Side effect in treatment with Tribulus
Nausea, vomiting, allergy phenomena, and intolerance were not observed. The preparation is well tolerated. It is worthwhile to note the fact that after achieving the desireable effect the abrupt decrease in the effective dose down to the maintenance dosage results in the sudden and complete unlocking of almost the whole menopausal symptom complex. Therefore, the transition from the effective dose to the maintenance dose should be gradual and for a longer period of time.

Conclusion
Our long-term experience with the use of the preparation Tribulus for treatment of infertility mainly in women, but quite frequently in men as well, make us recommend it for disturbed gamete formation due to stress situations, long years of infertile marital life, impaired or almost missing libido sexualis, leading to anovulatory menstruation cycles, dyskinetic changes of fallopian tubes and qualitative changes in the sperm.

A combination of Tribulus with suitable hormone preparations results in potentiating its positive effect which explains its use in everyday practice for treatment of infertility in the family.

The opinion of the research team, based on the experience from treatment of more than 150 women with natural or postoperative menopause, is that Tribulus can successfully be used for treatment of the menopausal syndrome in women.

Tribulus
Composition: a natural product, obtained from the overground part of the plant Tribulus terrestris, containing mainly saponins of the furostanol type with a predominant quantity of protodioscin (no less than 45%).

Action: non-hormonal preparation which restores and improves libido sexualis in men, improves and prolongs the duration of erection.
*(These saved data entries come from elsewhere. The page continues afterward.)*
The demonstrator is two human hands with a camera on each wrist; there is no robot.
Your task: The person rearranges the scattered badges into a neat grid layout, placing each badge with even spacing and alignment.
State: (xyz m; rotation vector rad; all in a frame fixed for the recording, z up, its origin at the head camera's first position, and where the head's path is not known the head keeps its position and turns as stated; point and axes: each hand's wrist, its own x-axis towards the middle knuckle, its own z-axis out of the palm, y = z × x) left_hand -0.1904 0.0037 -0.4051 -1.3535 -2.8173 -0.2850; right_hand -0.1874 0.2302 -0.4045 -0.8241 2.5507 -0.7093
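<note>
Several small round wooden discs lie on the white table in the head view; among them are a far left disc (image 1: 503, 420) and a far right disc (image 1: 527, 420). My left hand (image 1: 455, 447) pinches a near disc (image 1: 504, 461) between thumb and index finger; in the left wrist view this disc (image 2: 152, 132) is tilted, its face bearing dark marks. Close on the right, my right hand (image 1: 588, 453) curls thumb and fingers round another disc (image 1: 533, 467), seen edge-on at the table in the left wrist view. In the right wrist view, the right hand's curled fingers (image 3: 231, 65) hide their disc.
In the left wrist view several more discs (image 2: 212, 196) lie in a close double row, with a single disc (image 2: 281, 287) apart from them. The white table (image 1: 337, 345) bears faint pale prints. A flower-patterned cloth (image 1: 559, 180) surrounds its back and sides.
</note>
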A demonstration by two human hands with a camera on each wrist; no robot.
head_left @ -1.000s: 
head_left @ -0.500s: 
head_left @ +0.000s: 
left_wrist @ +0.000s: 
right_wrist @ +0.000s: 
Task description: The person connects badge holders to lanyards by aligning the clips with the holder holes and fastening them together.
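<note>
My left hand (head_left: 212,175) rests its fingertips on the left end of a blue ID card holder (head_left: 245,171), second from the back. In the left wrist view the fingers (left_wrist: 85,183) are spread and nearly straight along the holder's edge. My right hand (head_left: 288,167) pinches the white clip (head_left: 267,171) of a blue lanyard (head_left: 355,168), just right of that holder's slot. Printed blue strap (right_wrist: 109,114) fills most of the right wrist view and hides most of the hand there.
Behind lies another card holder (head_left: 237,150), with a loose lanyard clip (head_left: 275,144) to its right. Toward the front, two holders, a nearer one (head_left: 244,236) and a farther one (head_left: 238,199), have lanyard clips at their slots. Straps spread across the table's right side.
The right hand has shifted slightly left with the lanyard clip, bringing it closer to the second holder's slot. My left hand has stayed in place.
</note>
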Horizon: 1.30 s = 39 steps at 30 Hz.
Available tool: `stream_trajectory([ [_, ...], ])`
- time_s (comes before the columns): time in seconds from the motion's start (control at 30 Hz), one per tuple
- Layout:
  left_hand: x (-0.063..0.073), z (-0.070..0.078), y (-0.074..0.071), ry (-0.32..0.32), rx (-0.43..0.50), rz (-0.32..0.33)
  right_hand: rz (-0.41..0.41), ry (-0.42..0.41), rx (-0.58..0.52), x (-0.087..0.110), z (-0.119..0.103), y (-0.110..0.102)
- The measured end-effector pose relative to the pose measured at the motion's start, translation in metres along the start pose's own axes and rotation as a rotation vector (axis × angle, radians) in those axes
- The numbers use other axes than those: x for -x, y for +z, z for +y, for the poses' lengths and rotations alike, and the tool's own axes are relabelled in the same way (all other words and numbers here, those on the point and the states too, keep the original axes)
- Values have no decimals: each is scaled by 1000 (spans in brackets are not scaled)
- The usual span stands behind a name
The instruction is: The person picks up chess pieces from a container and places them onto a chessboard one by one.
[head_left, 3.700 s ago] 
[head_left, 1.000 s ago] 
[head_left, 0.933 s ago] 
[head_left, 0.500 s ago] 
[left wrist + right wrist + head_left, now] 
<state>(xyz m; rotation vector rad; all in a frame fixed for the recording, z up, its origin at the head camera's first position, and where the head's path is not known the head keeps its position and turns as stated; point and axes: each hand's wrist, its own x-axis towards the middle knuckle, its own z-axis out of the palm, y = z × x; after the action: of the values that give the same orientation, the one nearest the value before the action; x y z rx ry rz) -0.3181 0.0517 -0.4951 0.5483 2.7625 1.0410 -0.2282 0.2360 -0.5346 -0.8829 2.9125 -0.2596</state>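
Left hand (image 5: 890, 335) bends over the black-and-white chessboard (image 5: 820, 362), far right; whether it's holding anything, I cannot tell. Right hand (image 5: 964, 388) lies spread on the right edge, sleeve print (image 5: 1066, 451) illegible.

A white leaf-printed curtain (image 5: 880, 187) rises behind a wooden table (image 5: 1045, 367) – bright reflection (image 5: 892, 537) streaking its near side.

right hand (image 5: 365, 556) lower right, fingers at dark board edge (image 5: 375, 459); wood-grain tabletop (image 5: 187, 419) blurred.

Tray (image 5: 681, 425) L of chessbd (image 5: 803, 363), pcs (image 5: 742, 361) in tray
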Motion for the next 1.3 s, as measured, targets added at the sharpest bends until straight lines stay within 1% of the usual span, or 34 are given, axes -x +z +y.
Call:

It exerts a stimulating influence on spermatogenesis by increasing the number of spermatozoa and their mobility. It increases the level of testosterone.

It improves libido sexualis in women, exerts a slight stimulating ovulation effect, it has a favorable influence on vasomotory manifestation during natural and post-castration climacterium, as well as on subjective complains such as insomnia, general tenseness, irritability or apathy, etc.

Indication: in men – impotentia coeundi in Klinefelter’s syndrome, varicocele, Cryptorchism, hypotrophy of testicles, syndrome of Noonan, sterility on the basis of idiopathic oligoasthenozoospermia idiopathic azoospermia, varicocele.

In women – endocrinous ovarian sterility, climacteric and post-castration syndrome with expressed vasomotory and neurasthenic manifestations.

Contraindication – none

Application: in men – the dosage and duration of treatment are determined according to the character and gravity of disease. Most often, the dose is 1 to 2 tablets 3 times a day during meals. The treatment duration is as follows: in case of impotential coeundi: 40 to 50 days at least in sterility 70 to 90 days.

In women, the treatment is strictly individual and depends on the gravity of manifestations. The dose most often used here is also 1-2 tablets 3 times a day during meals. In cases of sterility the preparation is applied from the first to the twelveth days of the menstruation cycle. In postcastration and climacteric syndrome the treatment lasts 60 to 90 days. After an improvement is obtained the dose is reduced to 2 tablets daily for another 50 to 60 days as supporting dose.